TASK DETAILS. Which lines of the records below contain the word "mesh"? Show each one.

[Records from a data collection]
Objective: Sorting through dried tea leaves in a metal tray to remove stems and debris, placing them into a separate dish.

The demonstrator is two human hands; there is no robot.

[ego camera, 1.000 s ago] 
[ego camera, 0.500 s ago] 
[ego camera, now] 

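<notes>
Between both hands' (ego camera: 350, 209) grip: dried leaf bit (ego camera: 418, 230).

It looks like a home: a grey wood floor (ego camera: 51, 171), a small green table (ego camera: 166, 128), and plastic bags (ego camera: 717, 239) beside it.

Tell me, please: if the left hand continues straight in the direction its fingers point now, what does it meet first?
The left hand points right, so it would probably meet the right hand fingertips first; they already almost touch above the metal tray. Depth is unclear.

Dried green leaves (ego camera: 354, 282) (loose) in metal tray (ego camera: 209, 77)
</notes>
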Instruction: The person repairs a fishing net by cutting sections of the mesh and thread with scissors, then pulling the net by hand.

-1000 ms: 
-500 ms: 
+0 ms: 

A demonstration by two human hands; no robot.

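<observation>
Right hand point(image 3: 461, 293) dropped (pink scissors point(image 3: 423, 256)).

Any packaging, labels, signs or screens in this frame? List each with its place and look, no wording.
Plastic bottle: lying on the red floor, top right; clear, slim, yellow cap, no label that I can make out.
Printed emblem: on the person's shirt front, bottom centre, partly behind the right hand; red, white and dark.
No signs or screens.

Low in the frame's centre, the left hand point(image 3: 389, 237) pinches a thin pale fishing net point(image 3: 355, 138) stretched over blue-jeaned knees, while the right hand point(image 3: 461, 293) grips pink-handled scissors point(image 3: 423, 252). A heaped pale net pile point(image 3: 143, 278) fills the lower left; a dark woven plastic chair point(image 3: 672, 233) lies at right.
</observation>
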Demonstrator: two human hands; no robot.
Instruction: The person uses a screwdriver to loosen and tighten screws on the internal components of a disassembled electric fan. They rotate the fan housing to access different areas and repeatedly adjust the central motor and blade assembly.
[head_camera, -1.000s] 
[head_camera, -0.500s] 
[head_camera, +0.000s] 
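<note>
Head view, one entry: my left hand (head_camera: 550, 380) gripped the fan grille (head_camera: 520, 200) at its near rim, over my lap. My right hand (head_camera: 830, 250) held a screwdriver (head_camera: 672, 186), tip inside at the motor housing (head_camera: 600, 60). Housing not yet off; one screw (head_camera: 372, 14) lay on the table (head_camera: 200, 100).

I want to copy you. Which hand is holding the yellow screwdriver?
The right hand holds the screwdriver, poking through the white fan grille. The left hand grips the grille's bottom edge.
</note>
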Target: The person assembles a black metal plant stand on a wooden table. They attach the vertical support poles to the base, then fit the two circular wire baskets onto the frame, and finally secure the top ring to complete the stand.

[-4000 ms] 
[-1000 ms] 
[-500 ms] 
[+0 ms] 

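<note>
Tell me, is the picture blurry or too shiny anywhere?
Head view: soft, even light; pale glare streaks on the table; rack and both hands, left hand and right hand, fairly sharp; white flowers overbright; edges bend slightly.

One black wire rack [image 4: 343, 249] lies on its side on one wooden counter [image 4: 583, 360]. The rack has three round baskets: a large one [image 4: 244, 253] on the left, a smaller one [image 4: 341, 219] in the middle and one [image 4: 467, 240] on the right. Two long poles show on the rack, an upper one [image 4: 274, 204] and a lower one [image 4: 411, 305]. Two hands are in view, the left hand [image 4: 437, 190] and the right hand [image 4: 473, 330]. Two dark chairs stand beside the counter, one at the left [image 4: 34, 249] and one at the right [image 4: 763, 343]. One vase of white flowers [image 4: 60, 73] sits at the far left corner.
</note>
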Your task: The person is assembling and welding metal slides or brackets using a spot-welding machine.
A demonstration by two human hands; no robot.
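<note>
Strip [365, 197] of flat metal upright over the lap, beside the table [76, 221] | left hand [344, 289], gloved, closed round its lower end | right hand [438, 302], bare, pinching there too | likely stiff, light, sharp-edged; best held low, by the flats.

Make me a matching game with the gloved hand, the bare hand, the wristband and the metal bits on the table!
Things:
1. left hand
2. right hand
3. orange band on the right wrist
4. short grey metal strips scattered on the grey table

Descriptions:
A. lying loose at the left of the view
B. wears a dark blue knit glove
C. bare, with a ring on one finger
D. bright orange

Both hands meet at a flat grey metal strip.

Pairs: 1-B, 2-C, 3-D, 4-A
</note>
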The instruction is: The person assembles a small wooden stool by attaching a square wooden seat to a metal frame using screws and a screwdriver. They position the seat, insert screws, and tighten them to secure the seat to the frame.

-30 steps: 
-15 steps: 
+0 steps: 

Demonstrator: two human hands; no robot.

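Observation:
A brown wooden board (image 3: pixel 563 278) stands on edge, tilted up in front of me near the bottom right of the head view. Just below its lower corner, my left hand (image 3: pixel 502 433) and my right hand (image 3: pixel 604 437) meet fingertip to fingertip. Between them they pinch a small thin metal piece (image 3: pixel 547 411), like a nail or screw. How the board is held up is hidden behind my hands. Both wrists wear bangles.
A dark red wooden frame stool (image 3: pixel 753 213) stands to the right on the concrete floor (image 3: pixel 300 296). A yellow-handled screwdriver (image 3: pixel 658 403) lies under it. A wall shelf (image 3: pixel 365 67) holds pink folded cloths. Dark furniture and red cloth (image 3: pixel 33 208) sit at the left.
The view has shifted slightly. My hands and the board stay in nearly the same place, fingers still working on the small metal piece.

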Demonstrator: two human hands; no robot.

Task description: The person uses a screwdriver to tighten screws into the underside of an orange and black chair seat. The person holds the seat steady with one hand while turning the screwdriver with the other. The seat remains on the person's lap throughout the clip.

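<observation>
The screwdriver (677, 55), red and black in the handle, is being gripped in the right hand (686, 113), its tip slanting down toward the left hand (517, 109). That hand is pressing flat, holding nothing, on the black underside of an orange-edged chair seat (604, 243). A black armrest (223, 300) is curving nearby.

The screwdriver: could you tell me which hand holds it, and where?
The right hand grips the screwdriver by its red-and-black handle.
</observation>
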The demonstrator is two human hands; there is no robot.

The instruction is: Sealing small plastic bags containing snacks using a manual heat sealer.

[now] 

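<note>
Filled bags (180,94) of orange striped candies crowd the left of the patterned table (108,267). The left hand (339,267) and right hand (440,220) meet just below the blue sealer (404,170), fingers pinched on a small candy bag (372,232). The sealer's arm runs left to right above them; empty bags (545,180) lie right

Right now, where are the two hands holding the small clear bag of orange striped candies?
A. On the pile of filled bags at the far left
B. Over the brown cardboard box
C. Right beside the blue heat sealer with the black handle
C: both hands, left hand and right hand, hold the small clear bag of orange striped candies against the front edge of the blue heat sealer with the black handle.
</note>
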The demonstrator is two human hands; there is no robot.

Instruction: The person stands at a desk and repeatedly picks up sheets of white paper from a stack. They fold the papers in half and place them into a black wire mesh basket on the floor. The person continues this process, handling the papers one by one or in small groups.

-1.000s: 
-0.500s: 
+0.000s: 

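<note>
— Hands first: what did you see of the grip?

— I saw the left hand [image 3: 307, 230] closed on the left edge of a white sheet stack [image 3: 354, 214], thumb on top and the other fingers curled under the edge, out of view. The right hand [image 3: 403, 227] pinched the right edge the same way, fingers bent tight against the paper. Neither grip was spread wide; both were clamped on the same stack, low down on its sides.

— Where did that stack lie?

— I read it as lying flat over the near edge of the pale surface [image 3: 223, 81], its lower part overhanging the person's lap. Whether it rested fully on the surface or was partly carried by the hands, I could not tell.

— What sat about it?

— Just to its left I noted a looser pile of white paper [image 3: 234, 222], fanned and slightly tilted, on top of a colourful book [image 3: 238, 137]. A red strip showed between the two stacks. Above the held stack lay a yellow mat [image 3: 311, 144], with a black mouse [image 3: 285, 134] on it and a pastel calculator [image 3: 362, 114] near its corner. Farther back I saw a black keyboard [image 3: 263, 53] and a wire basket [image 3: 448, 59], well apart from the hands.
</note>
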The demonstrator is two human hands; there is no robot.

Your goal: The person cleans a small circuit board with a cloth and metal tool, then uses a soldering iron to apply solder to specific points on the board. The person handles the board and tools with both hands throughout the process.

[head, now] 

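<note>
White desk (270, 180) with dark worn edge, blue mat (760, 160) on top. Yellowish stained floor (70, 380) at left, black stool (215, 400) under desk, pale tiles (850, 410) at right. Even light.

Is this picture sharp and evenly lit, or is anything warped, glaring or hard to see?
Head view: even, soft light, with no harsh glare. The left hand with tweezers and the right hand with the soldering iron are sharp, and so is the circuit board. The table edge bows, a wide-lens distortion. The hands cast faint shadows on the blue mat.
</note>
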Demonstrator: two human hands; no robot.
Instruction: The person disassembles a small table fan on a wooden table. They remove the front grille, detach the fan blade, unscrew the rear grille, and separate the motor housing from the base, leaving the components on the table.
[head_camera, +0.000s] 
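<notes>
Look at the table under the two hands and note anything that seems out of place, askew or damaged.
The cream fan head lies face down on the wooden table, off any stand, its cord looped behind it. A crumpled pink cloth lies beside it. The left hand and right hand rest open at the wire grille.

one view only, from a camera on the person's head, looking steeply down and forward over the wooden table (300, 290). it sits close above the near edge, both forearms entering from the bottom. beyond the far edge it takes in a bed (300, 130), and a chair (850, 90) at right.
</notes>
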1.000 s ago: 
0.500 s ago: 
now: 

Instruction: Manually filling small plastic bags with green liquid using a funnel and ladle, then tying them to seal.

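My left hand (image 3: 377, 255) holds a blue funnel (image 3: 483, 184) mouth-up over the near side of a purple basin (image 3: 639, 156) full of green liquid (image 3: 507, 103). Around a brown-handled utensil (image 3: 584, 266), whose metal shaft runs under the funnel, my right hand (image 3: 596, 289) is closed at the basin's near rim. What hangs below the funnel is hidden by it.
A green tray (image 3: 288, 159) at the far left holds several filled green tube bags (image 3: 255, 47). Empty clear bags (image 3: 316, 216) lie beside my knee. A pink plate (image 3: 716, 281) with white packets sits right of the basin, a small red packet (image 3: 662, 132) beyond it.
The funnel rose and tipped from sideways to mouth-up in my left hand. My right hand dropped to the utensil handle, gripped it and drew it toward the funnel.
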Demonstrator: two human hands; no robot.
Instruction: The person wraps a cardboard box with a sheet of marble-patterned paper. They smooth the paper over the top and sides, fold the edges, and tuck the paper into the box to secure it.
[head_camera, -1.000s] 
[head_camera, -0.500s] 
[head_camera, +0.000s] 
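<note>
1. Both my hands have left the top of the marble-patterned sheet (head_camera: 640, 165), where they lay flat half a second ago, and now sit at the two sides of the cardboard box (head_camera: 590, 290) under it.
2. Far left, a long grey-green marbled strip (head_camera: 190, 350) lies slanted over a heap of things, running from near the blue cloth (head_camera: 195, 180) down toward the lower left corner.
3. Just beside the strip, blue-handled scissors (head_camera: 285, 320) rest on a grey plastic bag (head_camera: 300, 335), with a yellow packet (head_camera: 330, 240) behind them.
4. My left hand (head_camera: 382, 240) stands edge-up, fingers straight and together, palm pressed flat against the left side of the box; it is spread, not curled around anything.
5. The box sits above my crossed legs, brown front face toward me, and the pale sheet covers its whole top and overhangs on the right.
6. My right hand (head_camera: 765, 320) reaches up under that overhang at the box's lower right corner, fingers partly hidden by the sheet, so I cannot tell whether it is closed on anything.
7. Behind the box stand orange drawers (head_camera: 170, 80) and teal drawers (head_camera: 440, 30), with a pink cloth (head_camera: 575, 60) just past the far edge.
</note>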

WRITTEN REPLY.
Instruction: The person repairs a fishing net by cutting sections of the mesh and thread with scissors, then pulling the net by hand.
Instruction: The person stands at a desk and repeatedly picks up sheets of white paper from a stack. They fold the papers in half and place them into a black wire mesh basket on the floor. The person continues this process, handling the papers one by one or in small groups.

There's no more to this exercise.